It then takes 48 years for Gandalf to 'suspect' according to Appendix B. His suspicion is aroused by Bilbo's longevity, and unwillingness to relinquish the ring. He starts to do something in 3001: the search for Gollum.

The hunt for Gollum takes 16 years. In 3017 Gandalf talks to Gollum and reads Isildur's scroll. 

He arrives in Hobbiton in April 3018 and throws the ring into Frodo's fire.

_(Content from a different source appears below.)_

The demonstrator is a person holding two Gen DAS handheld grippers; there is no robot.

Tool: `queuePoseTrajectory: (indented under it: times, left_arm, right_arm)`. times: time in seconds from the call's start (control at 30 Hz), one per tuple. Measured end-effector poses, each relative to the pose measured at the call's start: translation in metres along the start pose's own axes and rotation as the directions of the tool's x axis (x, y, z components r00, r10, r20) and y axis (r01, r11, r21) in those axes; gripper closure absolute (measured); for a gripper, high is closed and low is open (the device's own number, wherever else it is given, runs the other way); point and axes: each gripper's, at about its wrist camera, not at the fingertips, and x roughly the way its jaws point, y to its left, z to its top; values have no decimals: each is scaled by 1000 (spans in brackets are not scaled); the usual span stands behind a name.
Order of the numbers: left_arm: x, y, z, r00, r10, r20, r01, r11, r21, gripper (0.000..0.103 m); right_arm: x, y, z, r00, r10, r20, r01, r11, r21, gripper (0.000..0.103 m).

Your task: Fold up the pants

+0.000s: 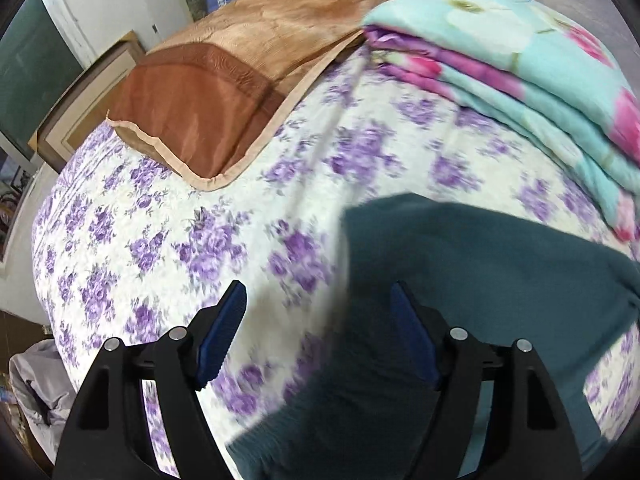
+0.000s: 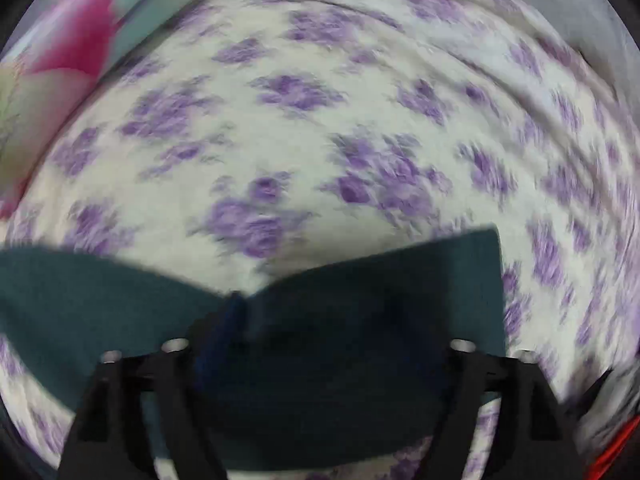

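Dark teal pants [image 1: 480, 276] lie on a bed with a white, purple-flowered cover [image 1: 240, 216]. In the left wrist view my left gripper [image 1: 318, 304] is open, its blue pads wide apart; the right pad [image 1: 412, 332] rests against the pants' left edge, and the cloth runs between the fingers lower down. In the right wrist view the pants [image 2: 360, 320] drape over my right gripper [image 2: 320, 308]. Only its left fingertip [image 2: 236, 308] shows; the right one is hidden by cloth. The view is motion-blurred.
A brown blanket [image 1: 248, 60] lies folded at the bed's far left. A folded aqua and pink floral quilt [image 1: 520, 60] lies at the far right and shows in the right wrist view [image 2: 80, 40]. A wooden frame [image 1: 88, 96] stands beyond the bed.
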Motion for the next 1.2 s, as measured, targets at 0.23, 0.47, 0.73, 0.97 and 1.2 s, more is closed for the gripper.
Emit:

Now he knows with absolute certainty.

Lets all pause for a moment and admire the thoroughness of Gandalf's research..... before noting that a bit of logic and paying attention at the White Council would have got him to the same conclusion fully 65 years earlier.

Gandalf Greymantle, not Gandalf Greymatter.


----------



## Harad (Mar 5, 2002)

> Gandalf Greymantle, not Gandalf Greymatter.



I will criticise no more, forever.


----------



## Eonwe (Mar 5, 2002)

yeah Thingol was greymantle too (beat up by dwarves what a wuss)


----------



## Dhôn-Buri-Dhôn (Mar 5, 2002)

Maybe he was busy with more important matters, like learning how to make smoke rings do loop-the-loops.

Just goes to show, Tolkien didn't quite find & patch all the cracks.


----------



## Eonwe (Mar 5, 2002)

including the most important of all: the Crack 'O Doom


----------